Write out the whole listing below exactly, skipping each picture.

BEGIN

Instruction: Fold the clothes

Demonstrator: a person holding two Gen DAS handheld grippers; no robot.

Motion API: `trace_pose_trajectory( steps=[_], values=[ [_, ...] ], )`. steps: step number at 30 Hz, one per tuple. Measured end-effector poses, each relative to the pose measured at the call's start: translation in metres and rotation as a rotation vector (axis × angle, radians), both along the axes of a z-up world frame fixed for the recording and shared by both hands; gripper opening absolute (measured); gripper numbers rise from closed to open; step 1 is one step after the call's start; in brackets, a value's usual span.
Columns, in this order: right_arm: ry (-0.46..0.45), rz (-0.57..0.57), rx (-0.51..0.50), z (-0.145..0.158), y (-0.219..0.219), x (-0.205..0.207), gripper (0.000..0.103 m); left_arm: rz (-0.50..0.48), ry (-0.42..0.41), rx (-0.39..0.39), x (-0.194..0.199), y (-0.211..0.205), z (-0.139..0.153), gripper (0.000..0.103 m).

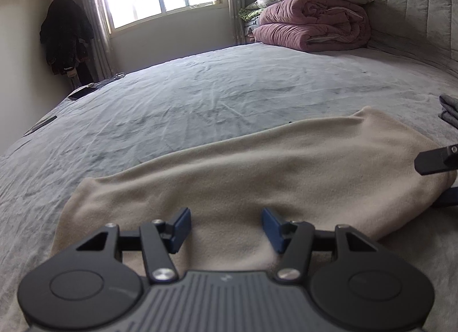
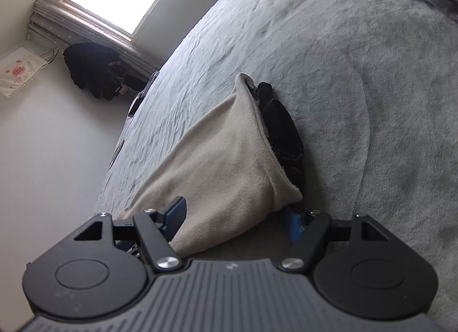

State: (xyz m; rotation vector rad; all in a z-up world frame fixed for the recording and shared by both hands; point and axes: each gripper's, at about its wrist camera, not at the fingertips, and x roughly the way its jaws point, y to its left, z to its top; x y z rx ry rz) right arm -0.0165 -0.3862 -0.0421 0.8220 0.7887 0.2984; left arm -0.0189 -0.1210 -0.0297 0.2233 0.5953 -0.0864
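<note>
A soft, fuzzy beige fleece garment [image 1: 257, 172] lies as a long folded band across the lower centre of the left wrist view, on the wrinkled grey bedsheet [image 1: 200, 94]. The left gripper [image 1: 226, 227] hovers over it, blue pads well apart, holding nothing. The right gripper [image 2: 237, 222] straddles the garment's rounded end with wide jaws; whether it grips is unclear.
</note>
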Motion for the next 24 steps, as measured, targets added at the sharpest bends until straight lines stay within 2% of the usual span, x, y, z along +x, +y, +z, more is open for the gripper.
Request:
trace_pose_trajectory(
  steps=[4,13,16,18,21,24],
  values=[
    [-0.003,-0.01,0.007,-0.001,-0.0001,-0.0015,0.074,0.012,0.0,-0.014,0.0108,0.0009,-0.0006,0.06],
    [-0.038,-0.093,0.022,-0.0023,0.0074,-0.0031,0.073,0.017,0.006,-0.022,0.009,0.0007,0.0012,0.06],
    [-0.04,-0.121,0.026,-0.0036,0.0044,-0.003,0.066,0.015,0.011,-0.028,0.0085,0.0019,0.0022,0.06],
    [-0.038,-0.142,0.019,-0.0051,0.0023,-0.0025,0.055,0.012,0.013,-0.029,0.0081,0.0024,0.0025,0.06],
    [-0.03,-0.177,-0.001,-0.0075,0.0016,-0.0025,0.044,0.008,0.015,-0.031,0.0075,0.0031,0.003,0.06],
    [-0.031,-0.196,-0.012,-0.0079,0.0023,-0.0002,0.044,0.007,0.018,-0.035,0.0072,0.0037,0.0037,0.06]
  ],
)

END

* _ANSWER FOR THE TASK_
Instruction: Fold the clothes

Demonstrator: a person holding two Gen DAS handheld grippers; no robot.

Motion API: `trace_pose_trajectory( steps=[_], values=[ [_, ...] ], )`. steps: step number at 30 Hz, one per tuple. Measured end-effector poses, each relative to the pose measured at the call's start: translation in metres and rotation as a rotation vector (axis × angle, radians), both along the axes of a z-up world frame fixed for the recording and shared by both hands; gripper opening absolute (measured); gripper numbers rise from closed to open; step 1 is one step after the call's start; in brackets, a value's usual span.
Columns, in this order: right_arm: ry (-0.46..0.45), rz (-0.57..0.57), rx (-0.51..0.50), z (-0.145..0.158), y (-0.219..0.219), x (-0.205..0.207), gripper (0.000..0.103 m); left_arm: rz (-0.50..0.48), ry (-0.42..0.41), rx (-0.39..0.39), x (-0.194..0.199), y (-0.211..0.205), z (-0.139..0.153), gripper (0.000..0.103 m).


State: (xyz m; rotation vector rad; all in a z-up world frame fixed for the recording and shared by both hands; point and axes: each gripper's, at about its wrist camera, not at the fingertips, and x roughly the way its jaws point, y to its left, z to its top; x y z rx ry rz) right arm -0.0165 -0.3862 -0.0421 0.8220 0.7887 0.2984; left arm -0.0189 -0.1210 -0.0297 0.2233 0.5953 -0.0864
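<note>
A soft, fuzzy beige fleece garment [image 1: 257, 172] lies as a long folded band across the lower centre of the left wrist view, on the wrinkled grey bedsheet [image 1: 200, 94]. The left gripper [image 1: 226, 227] hovers over it, blue pads well apart, holding nothing. The right gripper [image 2: 237, 222] straddles the garment's rounded end with wide jaws; whether it grips is unclear.
</note>
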Motion for the next 24 steps, as measured, targets added at the sharpest bends until straight lines stay within 2% of the usual span, x, y, z along +x, +y, +z, more is open for the gripper.
Request:
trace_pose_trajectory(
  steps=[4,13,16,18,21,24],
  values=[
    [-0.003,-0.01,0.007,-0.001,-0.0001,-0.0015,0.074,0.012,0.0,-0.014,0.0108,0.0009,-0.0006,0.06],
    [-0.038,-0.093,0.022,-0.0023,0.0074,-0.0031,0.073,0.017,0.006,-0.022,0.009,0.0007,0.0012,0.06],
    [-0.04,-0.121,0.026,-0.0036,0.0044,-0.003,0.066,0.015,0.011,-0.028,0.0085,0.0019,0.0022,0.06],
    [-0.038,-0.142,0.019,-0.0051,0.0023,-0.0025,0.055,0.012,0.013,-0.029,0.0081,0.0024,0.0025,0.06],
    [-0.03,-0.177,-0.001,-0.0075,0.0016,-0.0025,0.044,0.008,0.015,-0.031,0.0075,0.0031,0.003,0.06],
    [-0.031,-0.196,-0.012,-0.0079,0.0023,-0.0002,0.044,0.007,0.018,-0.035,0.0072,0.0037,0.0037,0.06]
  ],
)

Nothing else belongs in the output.